Period detection algorithm

Period detection has been a long-standing research issue in time series data mining. Common and widely used methods for period detection include Fast Fourier transform (FFT) and Autocorrelation. However, they do not perform well on noisy observations (Li et al., 2010). Several researchers have proposed alternative period detection algorithms, such as WARP (Elfeky, Aref & Elmagarmid, 2005), Lomb-Scargle periodogram (Glynn, Chen & Mushegian, 2006), the combination of the autocorrelation function and FFT (Berberidis et al., 2002; Li et al., 2010).

As LBSs continue to gain widespread adoption, a vast amount of human footprints have been meticulously documented in spatiotemporal datasets, which essentially represent time series data. Some researchers have identified periodicity in user check-in locations within these spatiotemporal datasets (Cao, Mamoulis & Cheung, 2007; Li et al., 2010). Although the algorithms mentioned above have made certain progress in period detection in time series data mining, their performance is often affected when applied to spatiotemporal datasets due to data sparsity and incompleteness.

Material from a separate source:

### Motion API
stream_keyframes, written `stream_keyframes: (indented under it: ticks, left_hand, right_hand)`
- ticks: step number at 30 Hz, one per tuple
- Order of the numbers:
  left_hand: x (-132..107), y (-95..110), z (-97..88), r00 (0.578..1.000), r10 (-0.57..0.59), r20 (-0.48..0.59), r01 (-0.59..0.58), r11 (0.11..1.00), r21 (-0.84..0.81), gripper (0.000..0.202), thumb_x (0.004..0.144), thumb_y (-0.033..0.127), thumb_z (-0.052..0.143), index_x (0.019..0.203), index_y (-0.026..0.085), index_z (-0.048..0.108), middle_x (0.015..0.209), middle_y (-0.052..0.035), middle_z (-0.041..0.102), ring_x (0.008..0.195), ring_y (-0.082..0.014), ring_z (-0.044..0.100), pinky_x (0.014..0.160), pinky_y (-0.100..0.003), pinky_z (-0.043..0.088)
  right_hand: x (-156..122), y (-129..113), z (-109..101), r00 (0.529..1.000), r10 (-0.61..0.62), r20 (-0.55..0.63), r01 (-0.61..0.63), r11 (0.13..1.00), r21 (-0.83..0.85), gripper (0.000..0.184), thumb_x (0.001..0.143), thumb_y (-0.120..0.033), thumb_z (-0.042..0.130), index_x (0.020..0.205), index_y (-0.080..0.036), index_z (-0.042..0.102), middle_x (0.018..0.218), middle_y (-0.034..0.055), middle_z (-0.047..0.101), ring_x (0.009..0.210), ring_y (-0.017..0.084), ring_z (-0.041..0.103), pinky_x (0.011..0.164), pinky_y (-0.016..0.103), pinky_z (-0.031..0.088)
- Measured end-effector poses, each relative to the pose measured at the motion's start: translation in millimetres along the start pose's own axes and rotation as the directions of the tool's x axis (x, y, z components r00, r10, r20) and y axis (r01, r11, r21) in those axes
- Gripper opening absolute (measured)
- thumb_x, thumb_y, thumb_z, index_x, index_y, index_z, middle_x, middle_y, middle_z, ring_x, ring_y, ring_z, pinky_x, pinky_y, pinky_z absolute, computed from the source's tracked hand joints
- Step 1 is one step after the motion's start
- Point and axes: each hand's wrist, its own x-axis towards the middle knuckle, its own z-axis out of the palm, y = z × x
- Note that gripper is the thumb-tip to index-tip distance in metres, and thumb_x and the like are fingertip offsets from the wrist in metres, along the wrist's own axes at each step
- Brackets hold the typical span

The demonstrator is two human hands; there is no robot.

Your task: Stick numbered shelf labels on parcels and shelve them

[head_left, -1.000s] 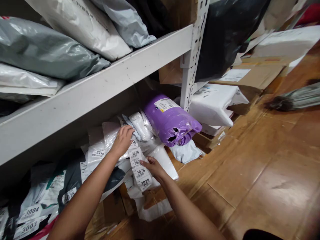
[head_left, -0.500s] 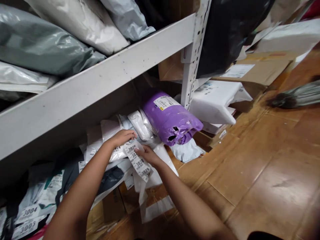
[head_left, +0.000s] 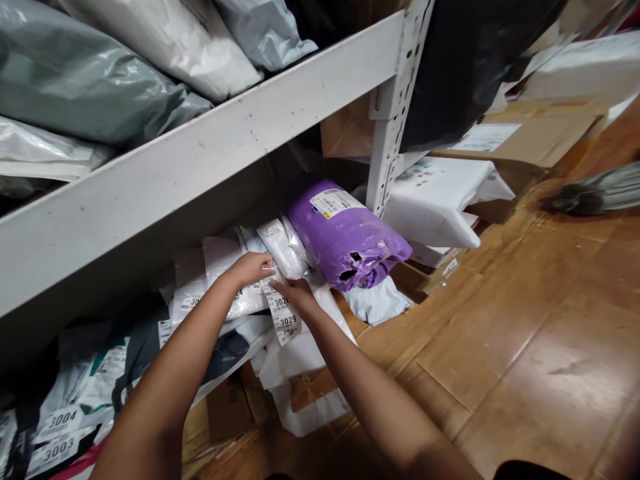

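A strip of printed number labels hangs between my two hands, with 3029 readable on it. My right hand pinches the strip near its upper part, thumb on top. My left hand is closed at the strip's upper end, fingertips close to my right thumb. Under and behind my hands lie white plastic parcels on the lower shelf. A small white wrapped parcel sits just beyond my fingers. To its right rests a purple parcel with a shipping label and torn holes. A white paper strip dangles below.
A pale metal shelf beam crosses above my hands and meets a perforated upright post. Grey and white bags fill the upper shelf. Bagged parcels with labels 3004 and 3003 lie at lower left. Cardboard boxes stand right, beside the wooden floor.
My left hand has shifted slightly right and up. The label strip now hangs more upright, with less of it showing below my right hand. The dangling white paper has swung somewhat.
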Motion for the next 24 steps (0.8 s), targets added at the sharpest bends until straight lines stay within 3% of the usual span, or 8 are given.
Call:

To address these challenges, numerous novel algorithms for periodicity detection have been proposed.

For instance, Yuan et al. (2017b) modeled the time gap between two consecutive records as a univariate Gaussian distribution and employed a probability generative model for periodicity detection. Ghosh, Lucas & Sarkar (2017) proposed a particle filter algorithm to detect periodicity in the presence of noise. He et al. (2018) utilized automated machine learning for periodicity extraction. Galbrun et al. (2018) employed the minimum description length criterion is used to evaluate candidate periodicity. Song et al. (2022) introduced an improved version of Dynamic Time Warping (DTW) for more precise periodicity detection.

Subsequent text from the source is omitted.